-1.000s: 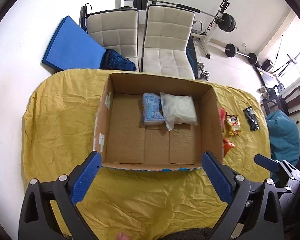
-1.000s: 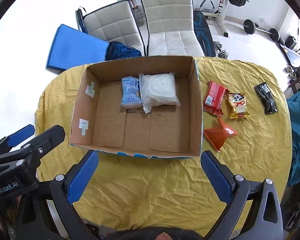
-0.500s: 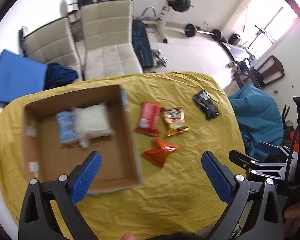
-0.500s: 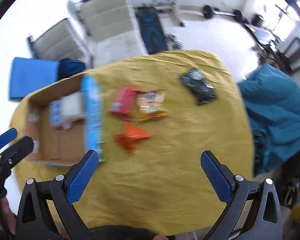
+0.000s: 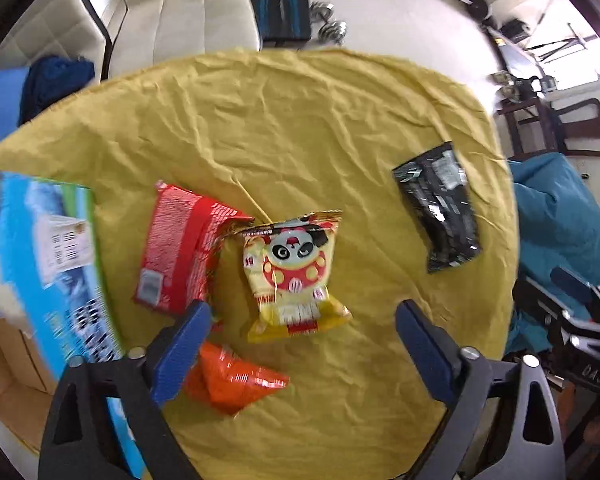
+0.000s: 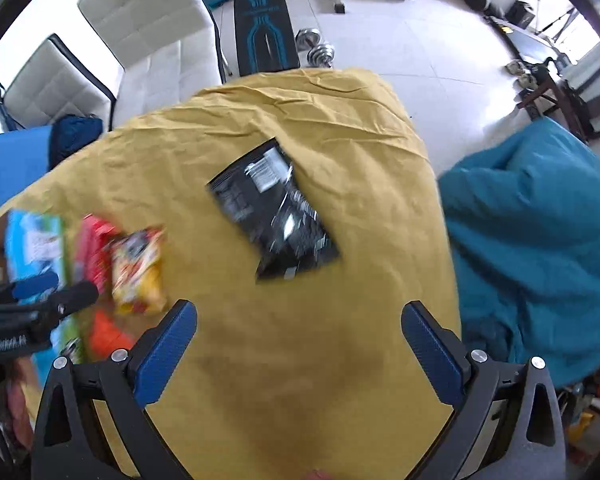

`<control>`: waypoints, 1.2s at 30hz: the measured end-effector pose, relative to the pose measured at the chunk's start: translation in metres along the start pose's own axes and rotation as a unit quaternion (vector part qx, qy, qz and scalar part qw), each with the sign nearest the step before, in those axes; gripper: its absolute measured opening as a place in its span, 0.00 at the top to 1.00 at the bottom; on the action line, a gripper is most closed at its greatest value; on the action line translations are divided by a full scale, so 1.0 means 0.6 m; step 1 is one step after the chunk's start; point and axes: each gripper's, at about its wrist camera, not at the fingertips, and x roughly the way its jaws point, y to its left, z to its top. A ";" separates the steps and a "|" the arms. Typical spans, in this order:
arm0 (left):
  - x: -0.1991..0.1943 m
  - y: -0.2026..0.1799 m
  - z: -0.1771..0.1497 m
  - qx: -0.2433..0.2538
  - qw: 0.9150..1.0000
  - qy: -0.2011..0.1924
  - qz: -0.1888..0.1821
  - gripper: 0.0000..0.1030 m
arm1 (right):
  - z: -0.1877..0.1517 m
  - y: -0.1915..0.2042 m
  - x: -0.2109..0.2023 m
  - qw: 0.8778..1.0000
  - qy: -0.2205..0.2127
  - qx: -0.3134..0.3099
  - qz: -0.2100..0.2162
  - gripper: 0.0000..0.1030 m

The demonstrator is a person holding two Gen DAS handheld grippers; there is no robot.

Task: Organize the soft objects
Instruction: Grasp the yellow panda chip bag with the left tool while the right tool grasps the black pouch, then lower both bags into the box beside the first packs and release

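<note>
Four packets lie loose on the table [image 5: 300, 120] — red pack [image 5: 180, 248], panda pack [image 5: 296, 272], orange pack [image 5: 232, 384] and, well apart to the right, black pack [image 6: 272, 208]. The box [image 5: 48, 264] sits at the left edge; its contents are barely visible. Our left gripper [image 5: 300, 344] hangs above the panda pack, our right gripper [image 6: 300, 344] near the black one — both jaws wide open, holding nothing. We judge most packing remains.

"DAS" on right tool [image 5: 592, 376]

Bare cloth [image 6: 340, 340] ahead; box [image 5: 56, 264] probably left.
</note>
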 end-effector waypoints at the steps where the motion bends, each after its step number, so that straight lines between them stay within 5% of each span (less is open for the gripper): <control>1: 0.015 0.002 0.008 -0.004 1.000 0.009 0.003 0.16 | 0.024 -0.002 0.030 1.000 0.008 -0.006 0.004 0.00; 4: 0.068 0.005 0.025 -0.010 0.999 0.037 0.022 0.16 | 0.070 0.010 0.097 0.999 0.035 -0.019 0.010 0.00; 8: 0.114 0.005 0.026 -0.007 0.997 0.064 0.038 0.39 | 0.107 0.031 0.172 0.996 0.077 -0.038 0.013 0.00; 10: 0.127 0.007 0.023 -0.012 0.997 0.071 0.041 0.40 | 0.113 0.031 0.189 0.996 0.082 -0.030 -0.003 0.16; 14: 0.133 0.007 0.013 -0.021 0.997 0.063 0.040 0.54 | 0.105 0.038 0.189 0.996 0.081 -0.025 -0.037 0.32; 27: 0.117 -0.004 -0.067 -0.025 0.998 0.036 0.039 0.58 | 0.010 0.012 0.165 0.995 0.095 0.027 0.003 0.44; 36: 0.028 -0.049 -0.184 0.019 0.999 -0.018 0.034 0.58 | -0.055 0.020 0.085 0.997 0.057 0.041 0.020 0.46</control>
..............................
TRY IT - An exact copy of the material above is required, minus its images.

WRITTEN ANSWER -
-1.000s: 
-1.000s: 
-0.500s: 
-0.500s: 
+0.000s: 
+0.000s: 

`<control>`: waypoints, 1.2s at 30hz: the measured end-effector pose, relative to the pose measured at the chunk's start: translation in metres along the start pose's own axes and rotation as a unit quaternion (vector part qx, qy, qz and scalar part qw), each with the sign nearest the step before, in those axes; gripper: its absolute measured opening as a place in its span, 0.00 at the top to 1.00 at the bottom; on the action line, a gripper is most closed at its greatest value; on the action line translations are divided by a full scale, so 1.0 means 0.6 m; step 1 is one step after the chunk's start; point and axes: each gripper's, at about its wrist camera, not at the fingertips, and x roughly the way its jaws point, y to its left, z to its top. A ";" separates the steps and a "|" the arms. Typical spans, in this order:
arm0 (left):
  - x: -0.1991..0.1943 m
  - y: -0.2026..0.1799 m
  - z: -0.1771..0.1497 m
  - qx: -0.2433..0.2538
  - qw: 0.9150..1.0000
  - qy: -0.2011..0.1924
  - qz: -0.1888..0.1821
  - gripper: 0.0000..0.1030 m
arm1 (right):
  - z: -0.1877..0.1517 m
  - y: -0.1915..0.2042 m
  - x: -0.2109..0.2023 m
  - qw: 0.8778..1.0000
  - qy: -0.2205..0.2127
  - qx: -0.3134..0.3099
  - qz: -0.2100..0.2162
  - gripper: 0.0000..0.1030 m

The demonstrator is a person holding two Gen DAS handheld grippers; there is no robot.

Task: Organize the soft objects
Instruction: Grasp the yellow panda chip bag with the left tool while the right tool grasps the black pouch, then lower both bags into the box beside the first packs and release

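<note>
Four packets lie loose on the table [image 5: 300, 120] — red pack [image 5: 180, 248], panda pack [image 5: 296, 272], orange pack [image 5: 232, 384] and, well apart to the right, black pack [image 6: 272, 208]. The box [image 5: 48, 264] sits at the left edge; its contents are barely visible. Our left gripper [image 5: 300, 344] hangs above the panda pack, our right gripper [image 6: 300, 344] near the black one — both jaws wide open, holding nothing. We judge most packing remains.

"DAS" on right tool [image 5: 592, 376]

Bare cloth [image 6: 340, 340] ahead; box [image 5: 56, 264] probably left.
</note>
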 end-effector waypoints at the steps where the motion bends, each after its step number, so that straight lines between them stay within 5% of each span (less is open for the gripper): <control>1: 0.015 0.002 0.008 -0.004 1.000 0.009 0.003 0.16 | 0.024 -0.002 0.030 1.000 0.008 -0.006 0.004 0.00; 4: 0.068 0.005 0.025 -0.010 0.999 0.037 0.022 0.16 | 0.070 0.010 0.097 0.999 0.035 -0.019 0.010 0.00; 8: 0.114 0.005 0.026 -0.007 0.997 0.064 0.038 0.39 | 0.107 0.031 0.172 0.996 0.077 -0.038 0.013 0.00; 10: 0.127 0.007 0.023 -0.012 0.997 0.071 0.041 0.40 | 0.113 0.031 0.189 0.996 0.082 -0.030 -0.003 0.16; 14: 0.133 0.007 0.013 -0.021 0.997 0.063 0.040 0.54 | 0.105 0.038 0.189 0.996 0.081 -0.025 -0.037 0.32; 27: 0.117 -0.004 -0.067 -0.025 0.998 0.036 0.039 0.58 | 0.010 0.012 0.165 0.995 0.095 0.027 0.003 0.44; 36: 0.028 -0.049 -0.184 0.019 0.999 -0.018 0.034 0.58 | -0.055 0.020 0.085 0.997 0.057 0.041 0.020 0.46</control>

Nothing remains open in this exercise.